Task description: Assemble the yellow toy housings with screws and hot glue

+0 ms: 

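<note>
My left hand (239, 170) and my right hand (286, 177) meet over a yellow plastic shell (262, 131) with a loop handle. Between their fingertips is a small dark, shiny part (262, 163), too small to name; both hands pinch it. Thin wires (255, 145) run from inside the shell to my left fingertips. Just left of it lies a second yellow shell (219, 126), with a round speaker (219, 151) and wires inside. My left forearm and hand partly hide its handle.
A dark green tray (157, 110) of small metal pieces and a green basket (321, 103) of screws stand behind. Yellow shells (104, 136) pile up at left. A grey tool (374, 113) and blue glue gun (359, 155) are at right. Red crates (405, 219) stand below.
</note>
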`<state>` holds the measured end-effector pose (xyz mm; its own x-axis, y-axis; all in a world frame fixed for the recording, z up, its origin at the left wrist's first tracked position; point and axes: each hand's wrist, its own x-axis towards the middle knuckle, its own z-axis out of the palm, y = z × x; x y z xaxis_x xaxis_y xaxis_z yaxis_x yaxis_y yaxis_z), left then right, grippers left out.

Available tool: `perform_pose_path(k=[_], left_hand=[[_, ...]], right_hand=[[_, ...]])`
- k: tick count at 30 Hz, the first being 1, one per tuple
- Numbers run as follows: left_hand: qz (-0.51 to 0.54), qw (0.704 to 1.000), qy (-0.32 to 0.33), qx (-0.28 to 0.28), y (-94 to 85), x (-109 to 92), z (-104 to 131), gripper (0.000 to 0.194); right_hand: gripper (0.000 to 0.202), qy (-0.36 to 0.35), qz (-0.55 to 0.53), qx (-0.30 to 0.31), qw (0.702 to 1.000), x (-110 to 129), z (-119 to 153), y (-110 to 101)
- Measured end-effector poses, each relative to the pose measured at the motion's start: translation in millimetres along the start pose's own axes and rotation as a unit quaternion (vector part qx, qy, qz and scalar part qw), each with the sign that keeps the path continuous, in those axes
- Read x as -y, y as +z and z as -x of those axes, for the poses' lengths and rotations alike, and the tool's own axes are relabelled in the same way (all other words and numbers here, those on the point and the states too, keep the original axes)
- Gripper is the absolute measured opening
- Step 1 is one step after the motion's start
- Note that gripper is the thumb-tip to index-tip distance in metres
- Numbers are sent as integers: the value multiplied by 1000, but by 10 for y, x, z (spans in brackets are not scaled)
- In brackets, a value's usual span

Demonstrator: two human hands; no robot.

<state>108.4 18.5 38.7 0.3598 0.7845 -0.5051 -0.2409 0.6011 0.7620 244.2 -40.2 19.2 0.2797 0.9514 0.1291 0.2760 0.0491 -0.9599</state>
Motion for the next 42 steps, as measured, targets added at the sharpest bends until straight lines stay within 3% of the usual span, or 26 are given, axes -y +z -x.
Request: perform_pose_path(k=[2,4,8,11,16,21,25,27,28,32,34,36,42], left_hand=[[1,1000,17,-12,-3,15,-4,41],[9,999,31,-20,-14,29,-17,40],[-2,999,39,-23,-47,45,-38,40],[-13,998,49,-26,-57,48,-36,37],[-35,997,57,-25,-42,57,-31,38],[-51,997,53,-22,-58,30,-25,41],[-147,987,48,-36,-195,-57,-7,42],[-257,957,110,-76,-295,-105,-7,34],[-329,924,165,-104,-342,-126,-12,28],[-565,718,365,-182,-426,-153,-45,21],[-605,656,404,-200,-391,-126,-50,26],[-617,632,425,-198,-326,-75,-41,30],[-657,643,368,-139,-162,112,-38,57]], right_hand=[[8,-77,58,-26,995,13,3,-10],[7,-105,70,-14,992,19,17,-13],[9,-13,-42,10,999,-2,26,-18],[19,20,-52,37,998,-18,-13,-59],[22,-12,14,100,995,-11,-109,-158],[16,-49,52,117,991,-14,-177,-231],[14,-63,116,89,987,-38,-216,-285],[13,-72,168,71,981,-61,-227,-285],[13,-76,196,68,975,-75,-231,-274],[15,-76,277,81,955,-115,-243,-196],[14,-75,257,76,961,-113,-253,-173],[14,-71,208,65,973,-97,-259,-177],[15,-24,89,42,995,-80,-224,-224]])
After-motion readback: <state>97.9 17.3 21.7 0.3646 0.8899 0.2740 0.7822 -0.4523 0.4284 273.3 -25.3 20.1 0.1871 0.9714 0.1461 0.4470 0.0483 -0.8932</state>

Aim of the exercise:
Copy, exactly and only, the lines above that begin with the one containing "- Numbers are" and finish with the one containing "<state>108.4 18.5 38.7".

Task output:
- Numbers are sent as integers: the value multiplied by 1000, but by 10 for y, x, z (spans in brackets are not scaled)
- In brackets, a value's usual span

Demonstrator: two human hands; no robot.

<state>108.4 18.5 38.7 0.3598 0.7845 -0.5051 -0.2409 0.6011 0.7620 244.2 -40.2 19.2 0.2797 0.9514 0.1291 0.2760 0.0491 -0.9599</state>

This is the complete answer to the exercise.